■ **WHAT IS REQUIRED**: Beneath this task are records; print exactly the stretch of them from the line with "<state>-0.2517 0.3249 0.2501" through the line with "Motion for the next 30", both ends included.

Start of EXERCISE INPUTS

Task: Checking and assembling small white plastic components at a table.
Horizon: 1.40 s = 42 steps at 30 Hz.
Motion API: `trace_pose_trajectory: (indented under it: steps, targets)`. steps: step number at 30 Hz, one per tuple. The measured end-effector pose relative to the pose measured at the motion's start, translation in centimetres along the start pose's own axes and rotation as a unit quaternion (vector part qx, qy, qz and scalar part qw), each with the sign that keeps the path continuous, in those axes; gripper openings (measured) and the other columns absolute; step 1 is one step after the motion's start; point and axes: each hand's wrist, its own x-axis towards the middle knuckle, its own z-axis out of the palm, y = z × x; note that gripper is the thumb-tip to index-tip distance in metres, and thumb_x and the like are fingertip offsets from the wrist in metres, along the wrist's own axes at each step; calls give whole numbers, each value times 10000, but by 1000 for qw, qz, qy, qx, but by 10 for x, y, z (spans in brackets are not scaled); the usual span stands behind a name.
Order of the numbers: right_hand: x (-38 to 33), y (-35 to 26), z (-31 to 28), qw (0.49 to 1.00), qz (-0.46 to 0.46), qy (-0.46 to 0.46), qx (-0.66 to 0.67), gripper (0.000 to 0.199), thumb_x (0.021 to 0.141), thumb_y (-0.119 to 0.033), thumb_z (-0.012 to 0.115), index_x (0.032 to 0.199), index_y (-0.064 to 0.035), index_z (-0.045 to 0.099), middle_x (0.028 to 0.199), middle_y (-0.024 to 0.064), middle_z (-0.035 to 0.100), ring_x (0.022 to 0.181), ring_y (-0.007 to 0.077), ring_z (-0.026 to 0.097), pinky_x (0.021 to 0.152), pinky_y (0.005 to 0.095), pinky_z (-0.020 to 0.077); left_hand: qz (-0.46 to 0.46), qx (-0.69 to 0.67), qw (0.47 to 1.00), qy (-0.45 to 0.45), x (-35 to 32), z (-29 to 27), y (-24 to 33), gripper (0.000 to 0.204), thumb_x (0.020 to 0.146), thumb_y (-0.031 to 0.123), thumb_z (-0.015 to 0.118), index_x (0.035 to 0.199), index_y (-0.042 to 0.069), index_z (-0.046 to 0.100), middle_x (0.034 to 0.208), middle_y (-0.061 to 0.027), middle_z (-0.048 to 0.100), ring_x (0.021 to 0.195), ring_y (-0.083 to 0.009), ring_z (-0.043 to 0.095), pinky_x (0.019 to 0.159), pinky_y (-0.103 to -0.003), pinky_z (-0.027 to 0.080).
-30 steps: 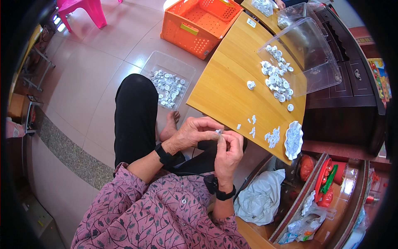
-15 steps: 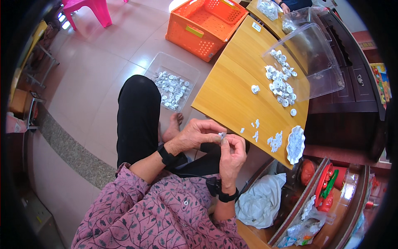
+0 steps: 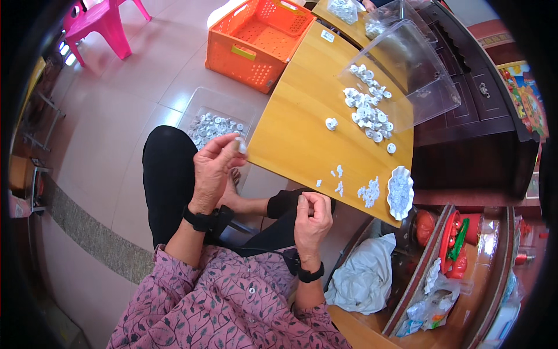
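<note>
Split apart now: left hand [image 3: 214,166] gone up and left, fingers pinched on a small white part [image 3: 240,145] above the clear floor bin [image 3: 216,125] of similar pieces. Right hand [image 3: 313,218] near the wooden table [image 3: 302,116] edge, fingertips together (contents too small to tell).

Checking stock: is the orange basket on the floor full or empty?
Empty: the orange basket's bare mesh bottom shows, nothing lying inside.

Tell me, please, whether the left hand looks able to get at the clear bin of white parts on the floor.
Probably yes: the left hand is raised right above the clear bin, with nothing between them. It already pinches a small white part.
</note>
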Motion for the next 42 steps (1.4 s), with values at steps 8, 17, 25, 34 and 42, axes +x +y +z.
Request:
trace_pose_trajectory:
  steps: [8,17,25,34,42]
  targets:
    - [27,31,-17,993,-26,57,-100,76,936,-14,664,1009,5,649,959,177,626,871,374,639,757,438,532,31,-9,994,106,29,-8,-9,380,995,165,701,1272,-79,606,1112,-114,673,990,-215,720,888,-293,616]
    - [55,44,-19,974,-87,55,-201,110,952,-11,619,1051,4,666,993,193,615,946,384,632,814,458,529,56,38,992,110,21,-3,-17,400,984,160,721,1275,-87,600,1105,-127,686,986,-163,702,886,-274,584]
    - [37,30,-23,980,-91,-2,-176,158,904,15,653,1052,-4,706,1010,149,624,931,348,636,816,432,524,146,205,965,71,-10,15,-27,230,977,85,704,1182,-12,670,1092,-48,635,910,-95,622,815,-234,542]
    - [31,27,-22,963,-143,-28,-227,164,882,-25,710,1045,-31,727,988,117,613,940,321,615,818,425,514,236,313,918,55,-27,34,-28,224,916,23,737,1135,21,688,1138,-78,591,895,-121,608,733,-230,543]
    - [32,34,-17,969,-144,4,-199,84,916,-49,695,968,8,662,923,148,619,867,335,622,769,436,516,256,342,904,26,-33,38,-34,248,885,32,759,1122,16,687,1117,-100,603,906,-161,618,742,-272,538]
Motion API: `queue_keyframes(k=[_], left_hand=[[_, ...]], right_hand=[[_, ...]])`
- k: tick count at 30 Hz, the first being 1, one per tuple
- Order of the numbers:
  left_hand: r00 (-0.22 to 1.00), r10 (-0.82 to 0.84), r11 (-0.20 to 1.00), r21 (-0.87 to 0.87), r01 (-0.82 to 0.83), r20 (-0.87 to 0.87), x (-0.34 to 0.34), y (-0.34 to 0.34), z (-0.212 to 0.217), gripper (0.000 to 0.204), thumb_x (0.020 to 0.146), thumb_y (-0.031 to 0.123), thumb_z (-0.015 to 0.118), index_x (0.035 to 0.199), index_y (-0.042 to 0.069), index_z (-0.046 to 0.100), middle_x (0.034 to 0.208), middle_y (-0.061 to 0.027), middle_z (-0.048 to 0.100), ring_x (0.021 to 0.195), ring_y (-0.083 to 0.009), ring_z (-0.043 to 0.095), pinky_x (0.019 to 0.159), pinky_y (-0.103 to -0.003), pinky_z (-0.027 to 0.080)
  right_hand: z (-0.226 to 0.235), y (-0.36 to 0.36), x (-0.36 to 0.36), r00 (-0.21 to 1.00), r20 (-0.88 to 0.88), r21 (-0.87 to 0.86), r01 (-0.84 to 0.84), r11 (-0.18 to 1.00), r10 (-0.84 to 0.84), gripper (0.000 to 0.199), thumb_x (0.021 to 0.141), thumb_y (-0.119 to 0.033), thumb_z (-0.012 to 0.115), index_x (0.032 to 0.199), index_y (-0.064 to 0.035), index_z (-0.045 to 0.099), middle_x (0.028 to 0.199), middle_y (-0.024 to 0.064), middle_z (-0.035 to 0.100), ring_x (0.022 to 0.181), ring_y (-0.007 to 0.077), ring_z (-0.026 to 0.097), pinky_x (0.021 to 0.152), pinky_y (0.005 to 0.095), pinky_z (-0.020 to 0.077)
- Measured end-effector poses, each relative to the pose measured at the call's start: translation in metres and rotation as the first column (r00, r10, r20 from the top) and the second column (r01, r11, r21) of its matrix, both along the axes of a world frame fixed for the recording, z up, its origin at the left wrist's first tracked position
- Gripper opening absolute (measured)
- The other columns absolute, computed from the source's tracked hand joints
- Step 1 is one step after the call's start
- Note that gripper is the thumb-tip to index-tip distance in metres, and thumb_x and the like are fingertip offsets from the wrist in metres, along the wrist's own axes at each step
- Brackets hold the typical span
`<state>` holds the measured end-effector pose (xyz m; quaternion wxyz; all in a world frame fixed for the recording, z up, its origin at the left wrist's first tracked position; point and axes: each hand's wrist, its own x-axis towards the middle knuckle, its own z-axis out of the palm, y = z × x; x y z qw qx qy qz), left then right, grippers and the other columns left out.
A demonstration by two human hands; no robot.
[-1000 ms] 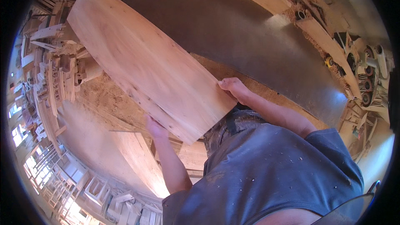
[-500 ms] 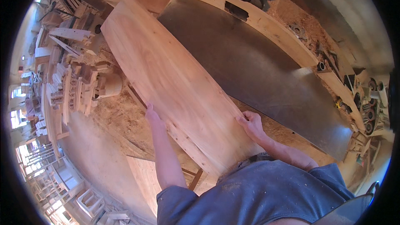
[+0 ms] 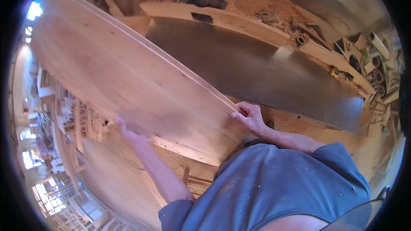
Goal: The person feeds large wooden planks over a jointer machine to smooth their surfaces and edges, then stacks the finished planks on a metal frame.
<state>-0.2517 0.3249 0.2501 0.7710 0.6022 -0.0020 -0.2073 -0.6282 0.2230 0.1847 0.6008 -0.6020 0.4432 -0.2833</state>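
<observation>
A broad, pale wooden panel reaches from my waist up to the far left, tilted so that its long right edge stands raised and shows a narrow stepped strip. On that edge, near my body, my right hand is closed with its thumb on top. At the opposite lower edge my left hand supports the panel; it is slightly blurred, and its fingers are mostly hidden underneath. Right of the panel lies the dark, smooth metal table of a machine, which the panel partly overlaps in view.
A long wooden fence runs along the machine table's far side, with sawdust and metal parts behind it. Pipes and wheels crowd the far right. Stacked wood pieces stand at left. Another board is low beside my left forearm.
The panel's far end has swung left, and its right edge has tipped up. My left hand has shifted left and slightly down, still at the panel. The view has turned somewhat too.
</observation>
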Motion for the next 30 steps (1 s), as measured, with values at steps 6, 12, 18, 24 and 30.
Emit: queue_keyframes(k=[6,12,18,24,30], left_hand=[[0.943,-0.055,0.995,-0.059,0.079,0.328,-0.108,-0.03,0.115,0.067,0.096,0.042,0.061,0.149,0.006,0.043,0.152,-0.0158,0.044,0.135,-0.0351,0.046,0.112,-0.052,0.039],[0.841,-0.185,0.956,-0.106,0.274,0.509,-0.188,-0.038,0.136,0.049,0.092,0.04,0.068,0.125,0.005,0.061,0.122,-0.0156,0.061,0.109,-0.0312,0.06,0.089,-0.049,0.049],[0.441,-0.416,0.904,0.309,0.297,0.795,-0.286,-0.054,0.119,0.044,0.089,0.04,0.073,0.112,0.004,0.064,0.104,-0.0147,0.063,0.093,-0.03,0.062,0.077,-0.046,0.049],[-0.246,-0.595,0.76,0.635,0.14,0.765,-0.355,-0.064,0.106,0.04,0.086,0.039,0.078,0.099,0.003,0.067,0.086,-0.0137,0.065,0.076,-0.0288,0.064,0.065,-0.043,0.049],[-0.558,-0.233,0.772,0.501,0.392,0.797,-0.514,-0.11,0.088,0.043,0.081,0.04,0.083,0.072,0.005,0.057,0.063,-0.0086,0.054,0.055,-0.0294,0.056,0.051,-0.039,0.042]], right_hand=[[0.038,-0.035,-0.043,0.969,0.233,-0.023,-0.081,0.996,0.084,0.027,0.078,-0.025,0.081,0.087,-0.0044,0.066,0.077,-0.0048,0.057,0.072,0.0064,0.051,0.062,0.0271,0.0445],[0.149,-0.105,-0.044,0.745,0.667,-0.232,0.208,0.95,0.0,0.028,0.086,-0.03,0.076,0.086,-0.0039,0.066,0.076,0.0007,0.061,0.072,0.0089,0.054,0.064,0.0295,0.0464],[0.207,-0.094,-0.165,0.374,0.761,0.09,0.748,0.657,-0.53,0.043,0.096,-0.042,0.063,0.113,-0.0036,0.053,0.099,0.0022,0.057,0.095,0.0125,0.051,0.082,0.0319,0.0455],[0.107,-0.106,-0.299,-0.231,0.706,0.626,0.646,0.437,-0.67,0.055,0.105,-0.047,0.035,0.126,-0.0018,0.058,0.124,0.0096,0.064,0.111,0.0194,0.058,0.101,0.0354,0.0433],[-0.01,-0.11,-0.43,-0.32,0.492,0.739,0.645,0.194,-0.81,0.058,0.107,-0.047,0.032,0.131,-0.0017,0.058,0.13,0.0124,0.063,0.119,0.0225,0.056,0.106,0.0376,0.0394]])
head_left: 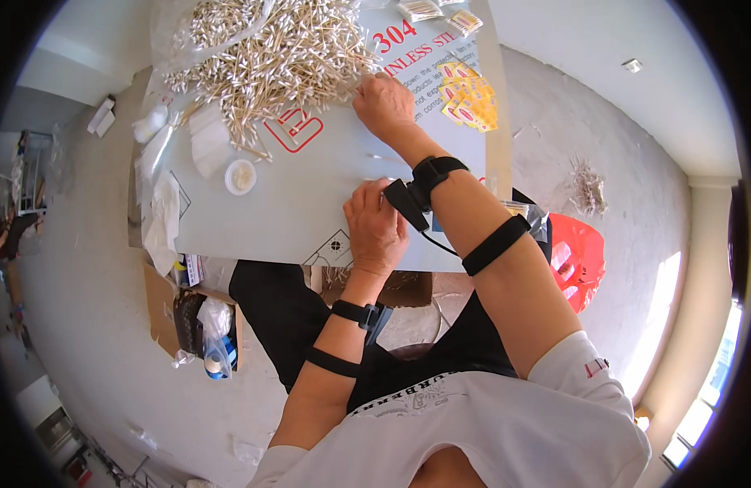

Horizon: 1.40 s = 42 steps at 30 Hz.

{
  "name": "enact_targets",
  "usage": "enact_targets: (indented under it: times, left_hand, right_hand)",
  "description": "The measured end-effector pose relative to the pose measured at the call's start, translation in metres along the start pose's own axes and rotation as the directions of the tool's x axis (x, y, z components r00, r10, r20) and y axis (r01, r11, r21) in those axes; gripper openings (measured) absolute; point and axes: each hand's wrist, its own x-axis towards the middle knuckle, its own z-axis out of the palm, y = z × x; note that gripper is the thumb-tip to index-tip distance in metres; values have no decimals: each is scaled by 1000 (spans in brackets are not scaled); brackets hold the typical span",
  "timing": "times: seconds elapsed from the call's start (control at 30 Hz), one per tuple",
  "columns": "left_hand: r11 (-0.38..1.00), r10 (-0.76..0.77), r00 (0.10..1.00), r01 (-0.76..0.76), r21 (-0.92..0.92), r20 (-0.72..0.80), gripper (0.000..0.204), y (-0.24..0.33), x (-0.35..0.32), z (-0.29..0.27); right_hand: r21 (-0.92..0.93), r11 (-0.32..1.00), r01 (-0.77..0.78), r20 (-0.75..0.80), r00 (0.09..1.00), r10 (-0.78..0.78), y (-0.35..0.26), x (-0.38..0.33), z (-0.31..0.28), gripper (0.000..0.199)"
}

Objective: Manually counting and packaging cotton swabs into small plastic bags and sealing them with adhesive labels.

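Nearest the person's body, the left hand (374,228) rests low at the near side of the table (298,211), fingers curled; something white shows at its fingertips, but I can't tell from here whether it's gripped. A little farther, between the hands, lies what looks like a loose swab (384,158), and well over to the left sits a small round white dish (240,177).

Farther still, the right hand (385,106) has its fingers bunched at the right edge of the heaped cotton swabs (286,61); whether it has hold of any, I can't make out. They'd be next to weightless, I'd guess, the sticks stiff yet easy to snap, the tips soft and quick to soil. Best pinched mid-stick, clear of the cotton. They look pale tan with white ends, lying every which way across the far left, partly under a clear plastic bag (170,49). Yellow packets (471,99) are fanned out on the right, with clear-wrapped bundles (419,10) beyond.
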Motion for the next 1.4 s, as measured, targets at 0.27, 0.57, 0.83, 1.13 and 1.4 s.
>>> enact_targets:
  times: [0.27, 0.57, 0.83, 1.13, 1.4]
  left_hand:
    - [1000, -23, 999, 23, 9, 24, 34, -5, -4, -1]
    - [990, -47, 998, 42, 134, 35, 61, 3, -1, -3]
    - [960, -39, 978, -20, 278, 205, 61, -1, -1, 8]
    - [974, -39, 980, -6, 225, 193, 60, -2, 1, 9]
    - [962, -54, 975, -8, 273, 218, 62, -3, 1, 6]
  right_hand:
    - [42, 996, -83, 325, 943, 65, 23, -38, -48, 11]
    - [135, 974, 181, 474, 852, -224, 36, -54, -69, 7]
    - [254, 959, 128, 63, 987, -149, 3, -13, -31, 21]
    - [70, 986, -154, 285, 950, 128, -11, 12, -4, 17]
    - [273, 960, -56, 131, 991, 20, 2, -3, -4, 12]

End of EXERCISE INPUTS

■ **RESULT**:
<state>-0.2517 0.3249 0.2501 0.7710 0.6022 -0.0020 -0.2073 -0.6282 0.2230 0.1847 0.6008 -0.6020 0.4432 -0.2833</state>
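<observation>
A broad, pale wooden panel reaches from my waist up to the far left, tilted so that its long right edge stands raised and shows a narrow stepped strip. On that edge, near my body, my right hand is closed with its thumb on top. At the opposite lower edge my left hand supports the panel; it is slightly blurred, and its fingers are mostly hidden underneath. Right of the panel lies the dark, smooth metal table of a machine, which the panel partly overlaps in view.
A long wooden fence runs along the machine table's far side, with sawdust and metal parts behind it. Pipes and wheels crowd the far right. Stacked wood pieces stand at left. Another board is low beside my left forearm.
The panel's far end has swung left, and its right edge has tipped up. My left hand has shifted left and slightly down, still at the panel. The view has turned somewhat too.
</observation>
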Motion for the next 30 steps (1 s), as measured, with values at steps 6, 12, 18, 24 and 30.

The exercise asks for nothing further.